Bodammer N C, Kaufmann J, Kanowski M, Tempelmann C
Max-Planck Institute for Human Development, Berlin Germany.
Phys Med Biol. 2009 Feb 21;54(4):1009-33. doi: 10.1088/0031-9155/54/4/013. Epub 2009 Jan 16.
Diffusion tensor tractography (DTT) allows one to explore axonal connectivity patterns in neuronal tissue by linking local predominant diffusion directions determined by diffusion tensor imaging (DTI). The majority of existing tractography approaches use continuous coordinates for calculating single trajectories through the diffusion tensor field. The tractography algorithm we propose is characterized by (1) a trajectory propagation rule that uses voxel centres as vertices and (2) orientation probabilities for the calculated steps in a trajectory that are obtained from the diffusion tensors of either two or three voxels. These voxels include the last voxel of each previous step and one or two candidate successor voxels. The precision and the accuracy of the suggested method are explored with synthetic data. Results clearly favour probabilities based on two consecutive successor voxels. Evidence is also provided that in any voxel-centre-based tractography approach, there is a need for a probability correction that takes into account the geometry of the acquisition grid. Finally, we provide examples in which the proposed fibre-tracking method is applied to the human optical radiation, the cortico-spinal tracts and to connections between Broca's and Wernicke's area to demonstrate the performance of the proposed method on measured data.

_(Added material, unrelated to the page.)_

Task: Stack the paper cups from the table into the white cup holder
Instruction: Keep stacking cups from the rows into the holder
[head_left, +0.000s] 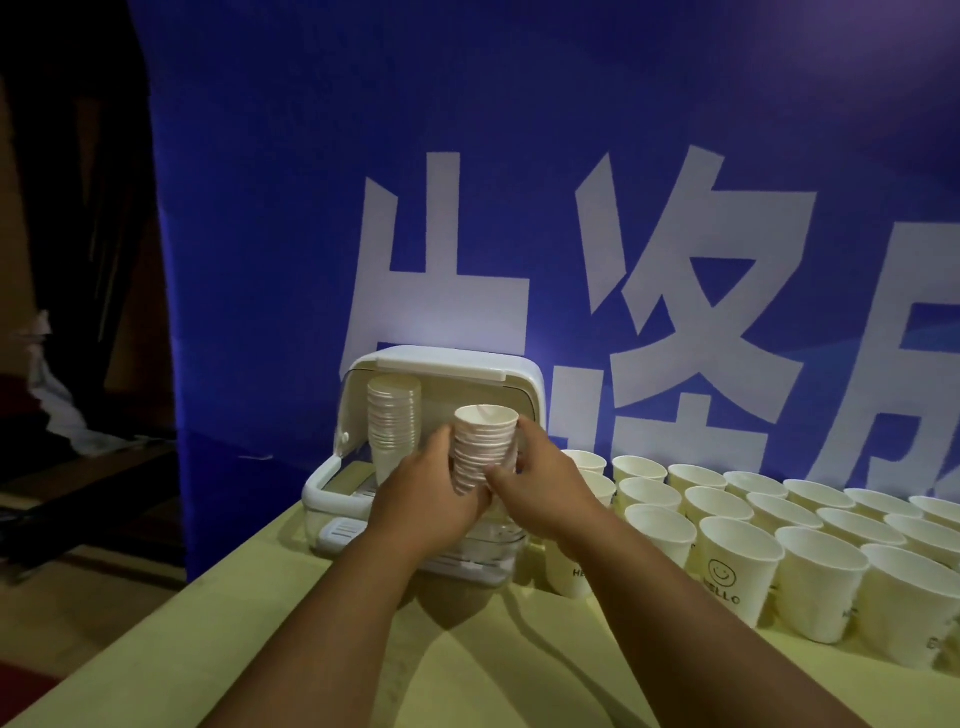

扩散张量纤维束成像(DTT)通过连接由扩散张量成像(DTI)确定的局部主要扩散方向,使人能够探索神经元组织中的轴突连接模式。大多数现有的纤维束成像方法使用连续坐标来计算通过扩散张量场的单个轨迹。我们提出的纤维束成像算法的特点是:(1)一种轨迹传播规则,该规则使用体素中心作为顶点;(2)轨迹中计算步骤的方向概率,这些概率是从两个或三个体素的扩散张量中获得的。这些体素包括每个先前步骤的最后一个体素以及一个或两个候选后续体素。使用合成数据探索了所建议方法的精度和准确性。结果明显支持基于两个连续后续体素的概率。还提供了证据表明,在任何基于体素中心的纤维束成像方法中,都需要进行概率校正,该校正要考虑采集网格的几何形状。最后,我们提供了一些示例,其中将所提出的纤维追踪方法应用于人类视辐射、皮质脊髓束以及布洛卡区和韦尼克区之间的连接,以证明所提出方法在测量数据上的性能。